1) Prima tappa, risposta a due domande.
– Il romanzo “Mortacci mia”, è ambientato a Roma, "oscuro ombelico del mondo", città in cui il narratore è nato e da cui non riesce a liberarsi. Come mai?
“Mortacci mia” è un romanzo sull’impossibilità di scampare alla propria origine, a prescindere da dove si è nati: che sia una grande città, un borgo di provincia o un paesello sperduto. Nel romanzo il rapporto con l’origine appare ambiguo: nel racconto il narratore Fabio, ad esempio, va in cerca del padre scomparso nell’ospedale abbandonato, ma non è chiaro se lo fa per riabbracciarlo e per liberarsi dalla sua ombra ingombrante. Nasciamo nel seno di una famiglia, restandone legati finché giunge il momento del distacco.
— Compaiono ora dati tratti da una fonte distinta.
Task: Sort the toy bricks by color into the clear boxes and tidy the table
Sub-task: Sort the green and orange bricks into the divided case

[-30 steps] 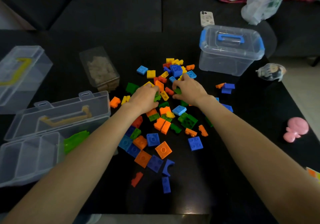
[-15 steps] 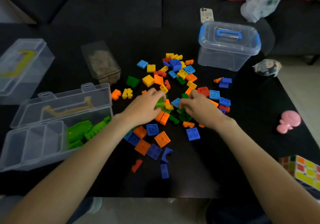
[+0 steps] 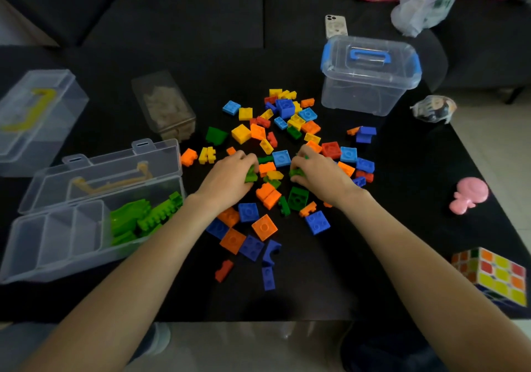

Ed è quando ci si rende conto quanto difficile, forse impossibile sia sciogliere quel legame profondo. Fabio va a vivere all’estero, lasciando dietro a sé Roma, una città decadente, che non sembra offrirgli un futuro. Eppure, continua a tornarci, mosso da un’attrazione fatale. C’è una frase che lo ossessiona: “A Roma si viene solo a morire”. Ma di che morte si tratta, si chiede il lettore: una morte reale o forse una morte simbolica per potere rinascere, libero dal peso del passato irrisolto? È questo il tema del libro. Nel romanzo di formazione si narra il percorso di un eroe dall’infanzia e adolescenza all’età adulta, in “Mortacci mia”, invece, sembra prevalere la regressione, il non riuscire a diventare pienamente adulto, il restare bambino. A un certo punto il narratore dice: “La storia che segue si svolge nel tempo e ha un inizio e una fine, ma l’adulto che la racconta a tratti rimpicciolisce fino a tornare ragazzo, persino bambino.“ Il romanzo descrive la lotta fra sentimenti contrastanti, da un lato la voglia di liberarsi dall’ombra del padre e della città, dall’altro, invece, l’indulgere nostalgico.
– La nostalgia, che tipo di sentimento è?
La nostalgia, come dice la radice greca della parola, è “il dolore del ritorno”: si soffre lo stare via da casa.” Credo che tutti conoscano questo sentimento, che riguarda non solo “la casa”, ma il passato in generale. Spesso ci si abbandona alla nostalgia, voluttuosamente, preferendo di vivere in un’epoca trascorsa che si ricorda come felice, idealizzandola, anziché misurarsi con il presente. E può capitare che la nostalgia divenga morbosa, perché impedisce di vivere il presente. Il narratore di “Mortacci mia”, è “malato di nostalgia”, come rivela nella prima pagina del romanzo: lui, che vive all’estero, continua a tornare nella sua città. “La città era sempre là, immutata. Ancora una volta, l’aveva vinto, l’aveva fatto ritornare inerme, bambino.” Il ritorno corrisponde a una sorta di regressione, qualcosa per cui il narratore prova vergogna. Spera allora che raccontando la sua storia, possa liberarsi finalmente dal sortilegio della nostalgia. Ecco che inizia a rievocare il suo passato nella città, nella casa, nella famiglia. Il romanzo “Mortacci mia” descrive, dunque, una lotta contro la nostalgia: il bilancio è incerto, non è chiaro come finisca questa lotta che forse non produce che un ulteriore avvinghiamento nella nostalgia. Una soluzione ci sarebbe, forse, come emerge in una scena del romanzo, quando il narratore Fabio partecipa con la sorella Aič a un gioco, una strana mosca cieca: “Vince chi riesce a uscire per primo dalla casa, a togliersi per sempre la benda, a non volere mai più tornare”.